I realize this is the last message I will write to you. You were one of the few that respected my brutal honesty and knew if I thought it I would say it. I am not going to change the way I write just because u are reading my message from heaven. My condolence is much different from the others, lol...you understood I am writer with a lot 2 say. Sadly I only found out this morning u are now in heaven with Mike. The individual u ask 2 call me each day, stole my right 2 say goodbye 2 you. Dabney, I never knew a shattered heart could hurt or feel pain, today I found out it hurts twice as bad. No one told me my eyes that cry a river each day because I lost my best friend over a year ago, would know the difference between Mike and u. Today I found out my tears have a mind of their own, I never know when they are coming but they know which one of u they shed 4. I want u 2 know I am trying 2 b strong, it just hurts so bad knowing this is my last message and I will never get one back. I am so grateful you entered my life and touched my heart. In over a year Earth has lost 2 of the finest men that walked on this planet. Like me I am sure Mother Earth, feels the loss and is shedding her own tears. Dear friend, I am so glad I told you how I felt about u be4 u road the rainbow to heaven. As u saw for yourself, u and Mike will always live on in my home, thru the memorial I made in honor of Mike. When u sent me the dollar bill to put in Mike's money clip it sealed the deal. I ask u if u would be one of my guardian angels that would help Mike watch over me, today I feel safer knowing both of u r with me. Dabney, All I ask is u not forget to deliver my message to Mike and God. Dear friend I have to go for now, I will patiently wait for Mike and u 2 tell me when it's my turn to ride the rainbow. I am going to leave u with my favorite quote, that seem to sum up your life and always reminded me u. You never feared the prick of life's thorns, u met them head on knowing u would receive a beautiful rose in the end.

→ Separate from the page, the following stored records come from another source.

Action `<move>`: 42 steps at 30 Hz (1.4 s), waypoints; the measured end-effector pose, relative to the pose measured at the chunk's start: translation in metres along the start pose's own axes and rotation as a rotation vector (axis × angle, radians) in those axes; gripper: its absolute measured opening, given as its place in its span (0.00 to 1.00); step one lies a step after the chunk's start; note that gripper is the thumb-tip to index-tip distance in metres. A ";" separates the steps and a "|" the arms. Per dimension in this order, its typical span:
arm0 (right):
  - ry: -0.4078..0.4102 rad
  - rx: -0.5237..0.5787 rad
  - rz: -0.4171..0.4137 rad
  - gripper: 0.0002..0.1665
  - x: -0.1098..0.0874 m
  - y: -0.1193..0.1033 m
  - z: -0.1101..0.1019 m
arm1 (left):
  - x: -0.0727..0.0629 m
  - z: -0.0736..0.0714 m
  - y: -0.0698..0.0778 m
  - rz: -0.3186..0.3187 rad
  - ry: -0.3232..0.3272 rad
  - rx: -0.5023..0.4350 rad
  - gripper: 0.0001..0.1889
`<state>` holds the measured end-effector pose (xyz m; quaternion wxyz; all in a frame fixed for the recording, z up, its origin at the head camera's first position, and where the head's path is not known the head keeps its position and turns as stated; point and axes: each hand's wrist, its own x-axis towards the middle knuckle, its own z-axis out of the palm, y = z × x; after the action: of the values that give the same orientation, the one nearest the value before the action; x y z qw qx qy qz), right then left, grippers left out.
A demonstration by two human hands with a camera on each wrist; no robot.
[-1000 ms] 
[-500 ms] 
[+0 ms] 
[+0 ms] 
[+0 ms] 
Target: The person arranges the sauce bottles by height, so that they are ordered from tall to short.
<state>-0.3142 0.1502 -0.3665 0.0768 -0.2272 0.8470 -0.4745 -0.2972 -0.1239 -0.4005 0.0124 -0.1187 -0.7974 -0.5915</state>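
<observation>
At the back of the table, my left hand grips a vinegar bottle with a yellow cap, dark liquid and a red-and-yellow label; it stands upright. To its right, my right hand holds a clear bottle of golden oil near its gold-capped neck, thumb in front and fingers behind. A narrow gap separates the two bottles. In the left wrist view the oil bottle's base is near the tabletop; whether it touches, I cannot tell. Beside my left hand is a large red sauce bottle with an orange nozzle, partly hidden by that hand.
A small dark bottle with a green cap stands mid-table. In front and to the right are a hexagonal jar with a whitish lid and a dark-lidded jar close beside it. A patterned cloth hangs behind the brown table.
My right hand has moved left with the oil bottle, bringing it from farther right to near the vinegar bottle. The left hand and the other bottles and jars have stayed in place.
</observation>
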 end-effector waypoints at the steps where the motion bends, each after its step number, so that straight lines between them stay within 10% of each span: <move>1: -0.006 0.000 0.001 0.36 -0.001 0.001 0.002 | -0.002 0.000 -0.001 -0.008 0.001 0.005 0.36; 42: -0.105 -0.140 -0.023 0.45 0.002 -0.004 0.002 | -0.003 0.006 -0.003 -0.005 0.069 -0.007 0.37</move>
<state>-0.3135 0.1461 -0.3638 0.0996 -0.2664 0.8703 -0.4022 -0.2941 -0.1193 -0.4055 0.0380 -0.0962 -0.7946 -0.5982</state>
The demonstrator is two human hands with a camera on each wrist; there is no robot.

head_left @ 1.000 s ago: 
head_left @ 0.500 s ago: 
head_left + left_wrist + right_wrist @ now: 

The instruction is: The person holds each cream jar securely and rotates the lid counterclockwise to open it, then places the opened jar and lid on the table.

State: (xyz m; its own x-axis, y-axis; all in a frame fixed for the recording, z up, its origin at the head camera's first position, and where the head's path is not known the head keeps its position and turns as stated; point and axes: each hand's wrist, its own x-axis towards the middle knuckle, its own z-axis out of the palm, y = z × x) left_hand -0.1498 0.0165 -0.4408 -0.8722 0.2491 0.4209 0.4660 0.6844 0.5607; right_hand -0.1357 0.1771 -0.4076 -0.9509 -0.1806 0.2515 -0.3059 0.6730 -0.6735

“But he who dares not grasp the thorn
Should never crave the rose.”
― Anne Brontë

Hugs

Jan
Tuesday June 21, 2016
Condolence From: Carol and Bill Purcell
Condolence: Fond memories of our days together roaming the halls of Paris H.S. So glad to visit with you at our 50th class reunion class of 1955) and have many photos of the fun time we had and our renewed friendship via emails keeping in touch. Carol remembers her time with you singing in the Presbyterian church choir. You were a friend for many years . You will be missed. Carol and Bill
Monday June 20, 2016
Condolence From: Andrea Ohlson
Condolence: Dabney - you will forever hold a special place in my heart. You always put everyone else ahead of yourself. I will never forget you or the sweet friendship we had. I hope you are pain free and with Anna Dale. Love you both and will see you on the other side.
Monday June 20, 2016
Condolence From: Audra Mann Mitchell
Condolence: I am so sorry to hear of Mr. Johnson's passing. You are all in my thoughts and prayers.